Authors: Saba Hasanvandi, Molok Khademi Ashkezari, Niloofar Esmaieli


The research purpose was to assess the effectiveness of metacognitive therapy in metacognitive beliefs, anxiety and social phobia of male students studying in the high schools of Dargaz City. The sample comprised 30 students who were randomly selected and assigned to the experimental and control groups. The kind of this study was experimental study with pre-ops and follow-up stages. Subjects filled out metacognitive beliefs, anxiety and social phobia questionnaires.
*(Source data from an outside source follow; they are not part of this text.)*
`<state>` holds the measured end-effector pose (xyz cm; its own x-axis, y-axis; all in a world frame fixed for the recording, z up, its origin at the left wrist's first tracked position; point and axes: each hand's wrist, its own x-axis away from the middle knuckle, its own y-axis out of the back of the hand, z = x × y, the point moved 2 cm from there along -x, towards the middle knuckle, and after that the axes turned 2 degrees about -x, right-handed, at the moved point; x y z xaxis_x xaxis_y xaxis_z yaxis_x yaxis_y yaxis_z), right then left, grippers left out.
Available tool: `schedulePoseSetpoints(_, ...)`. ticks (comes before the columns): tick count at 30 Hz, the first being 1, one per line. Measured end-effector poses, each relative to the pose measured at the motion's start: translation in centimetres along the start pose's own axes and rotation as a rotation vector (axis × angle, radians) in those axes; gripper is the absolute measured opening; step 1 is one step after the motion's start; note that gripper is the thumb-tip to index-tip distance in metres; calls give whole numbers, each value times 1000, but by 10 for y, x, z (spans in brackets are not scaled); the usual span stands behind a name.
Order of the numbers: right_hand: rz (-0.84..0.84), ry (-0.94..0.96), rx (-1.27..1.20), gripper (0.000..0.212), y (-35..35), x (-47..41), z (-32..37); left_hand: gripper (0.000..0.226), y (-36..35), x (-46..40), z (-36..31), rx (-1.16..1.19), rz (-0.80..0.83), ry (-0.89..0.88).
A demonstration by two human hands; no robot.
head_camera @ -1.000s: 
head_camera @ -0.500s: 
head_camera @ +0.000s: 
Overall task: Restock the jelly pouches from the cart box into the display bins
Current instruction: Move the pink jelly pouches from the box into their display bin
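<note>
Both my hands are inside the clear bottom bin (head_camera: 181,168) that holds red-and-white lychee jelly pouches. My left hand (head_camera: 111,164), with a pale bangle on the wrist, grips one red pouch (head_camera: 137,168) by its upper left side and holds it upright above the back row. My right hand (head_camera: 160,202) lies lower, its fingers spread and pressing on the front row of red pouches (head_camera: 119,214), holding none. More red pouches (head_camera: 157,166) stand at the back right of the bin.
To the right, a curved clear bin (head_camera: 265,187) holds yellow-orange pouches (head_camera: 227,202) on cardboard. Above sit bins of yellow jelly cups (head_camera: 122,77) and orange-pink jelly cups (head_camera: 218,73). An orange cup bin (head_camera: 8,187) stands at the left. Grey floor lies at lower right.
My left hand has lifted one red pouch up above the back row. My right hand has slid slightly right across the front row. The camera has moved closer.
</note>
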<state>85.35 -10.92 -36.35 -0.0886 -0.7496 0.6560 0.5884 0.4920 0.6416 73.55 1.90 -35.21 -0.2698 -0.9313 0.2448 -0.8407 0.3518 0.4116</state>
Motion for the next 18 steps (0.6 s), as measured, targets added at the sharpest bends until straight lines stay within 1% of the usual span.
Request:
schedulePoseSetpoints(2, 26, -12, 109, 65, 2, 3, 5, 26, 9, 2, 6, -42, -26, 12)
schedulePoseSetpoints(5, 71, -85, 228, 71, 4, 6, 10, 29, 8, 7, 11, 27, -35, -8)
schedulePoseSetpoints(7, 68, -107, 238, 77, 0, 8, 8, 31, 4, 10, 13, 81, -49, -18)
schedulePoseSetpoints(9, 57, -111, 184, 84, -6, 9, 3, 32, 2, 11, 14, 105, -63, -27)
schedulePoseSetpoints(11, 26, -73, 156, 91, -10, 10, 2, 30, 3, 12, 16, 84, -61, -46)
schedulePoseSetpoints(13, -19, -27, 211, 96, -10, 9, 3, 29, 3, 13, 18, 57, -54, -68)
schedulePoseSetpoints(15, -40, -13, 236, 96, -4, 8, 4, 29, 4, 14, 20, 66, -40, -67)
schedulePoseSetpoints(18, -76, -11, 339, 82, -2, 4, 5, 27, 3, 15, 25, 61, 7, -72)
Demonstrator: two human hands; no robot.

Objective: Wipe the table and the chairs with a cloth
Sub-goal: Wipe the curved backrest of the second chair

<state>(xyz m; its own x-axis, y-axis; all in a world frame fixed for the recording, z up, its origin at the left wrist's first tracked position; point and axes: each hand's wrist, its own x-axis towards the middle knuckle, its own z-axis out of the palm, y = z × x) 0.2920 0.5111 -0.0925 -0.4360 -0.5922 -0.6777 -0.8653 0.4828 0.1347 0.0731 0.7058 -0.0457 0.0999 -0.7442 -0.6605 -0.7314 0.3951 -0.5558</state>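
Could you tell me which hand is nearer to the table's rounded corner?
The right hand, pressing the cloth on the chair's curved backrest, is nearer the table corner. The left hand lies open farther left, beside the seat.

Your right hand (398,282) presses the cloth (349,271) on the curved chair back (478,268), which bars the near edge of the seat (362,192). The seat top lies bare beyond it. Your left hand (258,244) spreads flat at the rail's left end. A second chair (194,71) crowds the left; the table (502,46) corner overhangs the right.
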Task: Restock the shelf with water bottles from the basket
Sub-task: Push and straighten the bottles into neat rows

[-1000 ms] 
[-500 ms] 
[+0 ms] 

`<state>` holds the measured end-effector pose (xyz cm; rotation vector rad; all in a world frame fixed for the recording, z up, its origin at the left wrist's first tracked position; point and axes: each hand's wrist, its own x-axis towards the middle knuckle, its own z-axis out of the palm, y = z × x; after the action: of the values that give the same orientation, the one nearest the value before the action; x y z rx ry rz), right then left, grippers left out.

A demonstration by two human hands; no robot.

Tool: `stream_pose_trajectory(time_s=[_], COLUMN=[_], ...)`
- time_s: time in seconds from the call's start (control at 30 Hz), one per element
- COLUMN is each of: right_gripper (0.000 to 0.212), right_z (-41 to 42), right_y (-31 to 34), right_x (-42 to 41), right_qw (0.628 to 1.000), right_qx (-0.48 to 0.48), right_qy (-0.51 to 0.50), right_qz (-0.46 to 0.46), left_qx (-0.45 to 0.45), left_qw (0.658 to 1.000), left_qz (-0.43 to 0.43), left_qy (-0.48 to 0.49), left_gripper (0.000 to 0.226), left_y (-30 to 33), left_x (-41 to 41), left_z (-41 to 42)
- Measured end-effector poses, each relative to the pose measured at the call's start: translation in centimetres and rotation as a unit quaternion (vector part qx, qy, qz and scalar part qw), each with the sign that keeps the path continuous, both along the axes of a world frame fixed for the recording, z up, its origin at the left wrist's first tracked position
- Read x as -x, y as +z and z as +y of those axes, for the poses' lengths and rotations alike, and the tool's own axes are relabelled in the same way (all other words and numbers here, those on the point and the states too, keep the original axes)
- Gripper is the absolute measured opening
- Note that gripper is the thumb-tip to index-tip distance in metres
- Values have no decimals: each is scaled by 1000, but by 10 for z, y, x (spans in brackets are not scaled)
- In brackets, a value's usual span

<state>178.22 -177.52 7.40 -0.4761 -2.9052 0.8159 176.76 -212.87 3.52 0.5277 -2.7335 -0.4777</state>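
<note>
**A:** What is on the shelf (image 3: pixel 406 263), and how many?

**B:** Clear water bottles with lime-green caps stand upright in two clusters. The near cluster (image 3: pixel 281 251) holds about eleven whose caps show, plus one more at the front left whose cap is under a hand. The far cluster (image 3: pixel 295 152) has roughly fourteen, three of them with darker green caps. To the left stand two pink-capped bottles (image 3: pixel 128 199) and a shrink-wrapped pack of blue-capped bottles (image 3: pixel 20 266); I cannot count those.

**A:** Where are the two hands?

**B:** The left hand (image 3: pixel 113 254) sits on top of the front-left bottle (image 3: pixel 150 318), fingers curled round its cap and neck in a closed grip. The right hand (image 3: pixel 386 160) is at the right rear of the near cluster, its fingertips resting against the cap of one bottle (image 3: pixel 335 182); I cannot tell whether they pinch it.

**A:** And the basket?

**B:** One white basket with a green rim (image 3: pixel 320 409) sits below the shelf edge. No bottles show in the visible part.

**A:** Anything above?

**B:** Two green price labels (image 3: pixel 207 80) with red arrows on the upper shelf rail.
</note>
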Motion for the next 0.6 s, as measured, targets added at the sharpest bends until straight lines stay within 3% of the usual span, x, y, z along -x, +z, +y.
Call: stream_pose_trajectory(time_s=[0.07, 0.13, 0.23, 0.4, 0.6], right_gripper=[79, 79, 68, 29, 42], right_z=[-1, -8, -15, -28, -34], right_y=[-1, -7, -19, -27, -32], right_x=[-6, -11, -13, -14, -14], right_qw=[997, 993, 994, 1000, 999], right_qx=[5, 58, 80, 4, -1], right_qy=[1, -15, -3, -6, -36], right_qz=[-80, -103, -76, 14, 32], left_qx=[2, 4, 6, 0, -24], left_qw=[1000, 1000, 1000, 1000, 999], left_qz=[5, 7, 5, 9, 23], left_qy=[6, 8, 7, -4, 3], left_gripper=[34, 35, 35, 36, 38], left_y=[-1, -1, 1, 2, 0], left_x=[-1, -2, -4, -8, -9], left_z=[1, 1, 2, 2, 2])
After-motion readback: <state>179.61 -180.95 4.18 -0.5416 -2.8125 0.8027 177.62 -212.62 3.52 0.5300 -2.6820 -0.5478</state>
The experimental group underwent 10 sessions of therapeutic metacognitive sessions. The group therapy was conducted for ten, weekly, 90-minute sessions. Mankova analysis was utilized to analyze the data. Results revealed that metacognitive group therapy decreased metacognitive beliefs (P=0.007), anxiety (P<0.001) and social phobia (P=<0.017) in the experimental group as compared to the control group. Furthermore, the effectiveness of group metacognitive therapy was stable and consistent after one month of time interval. The results of present study can be effective for mental health professional in reaching a better understanding of anxiety and social phobia.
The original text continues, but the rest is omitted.